(EXERCISE BRIEF): Repeat the full listing exactly.

(PROVIDED MATERIAL):
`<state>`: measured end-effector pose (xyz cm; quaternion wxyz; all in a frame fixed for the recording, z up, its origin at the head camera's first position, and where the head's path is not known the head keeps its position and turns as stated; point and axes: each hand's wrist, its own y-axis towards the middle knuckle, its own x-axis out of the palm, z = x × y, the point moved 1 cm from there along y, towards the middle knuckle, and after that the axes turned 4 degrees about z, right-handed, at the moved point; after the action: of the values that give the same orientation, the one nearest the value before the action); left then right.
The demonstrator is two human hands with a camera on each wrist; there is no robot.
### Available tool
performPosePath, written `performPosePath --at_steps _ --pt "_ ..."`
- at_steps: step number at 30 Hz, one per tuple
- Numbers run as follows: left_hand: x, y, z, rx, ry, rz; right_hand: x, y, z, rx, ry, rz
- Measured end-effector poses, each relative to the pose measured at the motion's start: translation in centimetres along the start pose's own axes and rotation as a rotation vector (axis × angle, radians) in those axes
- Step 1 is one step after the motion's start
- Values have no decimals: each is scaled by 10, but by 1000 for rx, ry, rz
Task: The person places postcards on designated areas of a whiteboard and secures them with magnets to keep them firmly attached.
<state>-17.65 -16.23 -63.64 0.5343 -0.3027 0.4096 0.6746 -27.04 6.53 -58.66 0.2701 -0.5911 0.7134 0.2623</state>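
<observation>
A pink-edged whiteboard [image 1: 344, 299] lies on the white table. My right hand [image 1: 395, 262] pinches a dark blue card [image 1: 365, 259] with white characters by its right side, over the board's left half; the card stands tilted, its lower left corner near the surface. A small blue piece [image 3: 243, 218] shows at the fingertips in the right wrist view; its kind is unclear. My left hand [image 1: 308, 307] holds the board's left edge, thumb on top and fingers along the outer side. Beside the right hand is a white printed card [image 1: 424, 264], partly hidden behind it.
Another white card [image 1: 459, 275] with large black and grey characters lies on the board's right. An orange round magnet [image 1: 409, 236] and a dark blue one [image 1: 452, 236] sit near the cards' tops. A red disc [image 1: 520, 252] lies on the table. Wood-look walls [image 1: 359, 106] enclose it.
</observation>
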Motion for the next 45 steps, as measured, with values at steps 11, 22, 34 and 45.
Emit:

(SOLUTION TO THE PROBLEM):
`<state>`: measured end-effector pose (xyz cm; quaternion wxyz; all in a frame fixed for the recording, z up, its origin at the head camera's first position, and where the head's path is not known the head keeps its position and turns as stated; point and axes: each hand's wrist, its own y-axis towards the middle knuckle, its own x-axis out of the palm, z = x × y, the point moved 1 cm from there along y, towards the middle knuckle, and after that the axes turned 4 degrees about z, right-handed, at the moved point; after the action: of the values that give the same orientation, the one nearest the value before the action); left then right.
The demonstrator is two human hands with a camera on each wrist; there is no robot.
### Available tool
performPosePath, written `performPosePath --at_steps _ --pt "_ ..."`
- at_steps: step number at 30 Hz, one per tuple
- Numbers run as follows: left_hand: x, y, z, rx, ry, rz; right_hand: x, y, z, rx, ry, rz
- Measured end-effector poses, each relative to the pose measured at the motion's start: translation in centimetres along the start pose's own axes and rotation as a rotation vector (axis × angle, radians) in those axes
- Step 1 is one step after the motion's start
- Values have no decimals: each is scaled by 10, but by 1000 for rx, ry, rz
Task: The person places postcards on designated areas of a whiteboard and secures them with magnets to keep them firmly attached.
<state>-17.65 -16.23 -63.64 0.5343 -0.3027 0.4096 0.6746 -27.04 6.53 -58.66 0.2701 -0.5911 0.7134 0.2623</state>
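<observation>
A pink-edged whiteboard [image 1: 344, 299] lies on the white table. My right hand [image 1: 395, 262] pinches a dark blue card [image 1: 365, 259] with white characters by its right side, over the board's left half; the card stands tilted, its lower left corner near the surface. A small blue piece [image 3: 243, 218] shows at the fingertips in the right wrist view; its kind is unclear. My left hand [image 1: 308, 307] holds the board's left edge, thumb on top and fingers along the outer side. Beside the right hand is a white printed card [image 1: 424, 264], partly hidden behind it.
Another white card [image 1: 459, 275] with large black and grey characters lies on the board's right. An orange round magnet [image 1: 409, 236] and a dark blue one [image 1: 452, 236] sit near the cards' tops. A red disc [image 1: 520, 252] lies on the table. Wood-look walls [image 1: 359, 106] enclose it.
</observation>
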Motion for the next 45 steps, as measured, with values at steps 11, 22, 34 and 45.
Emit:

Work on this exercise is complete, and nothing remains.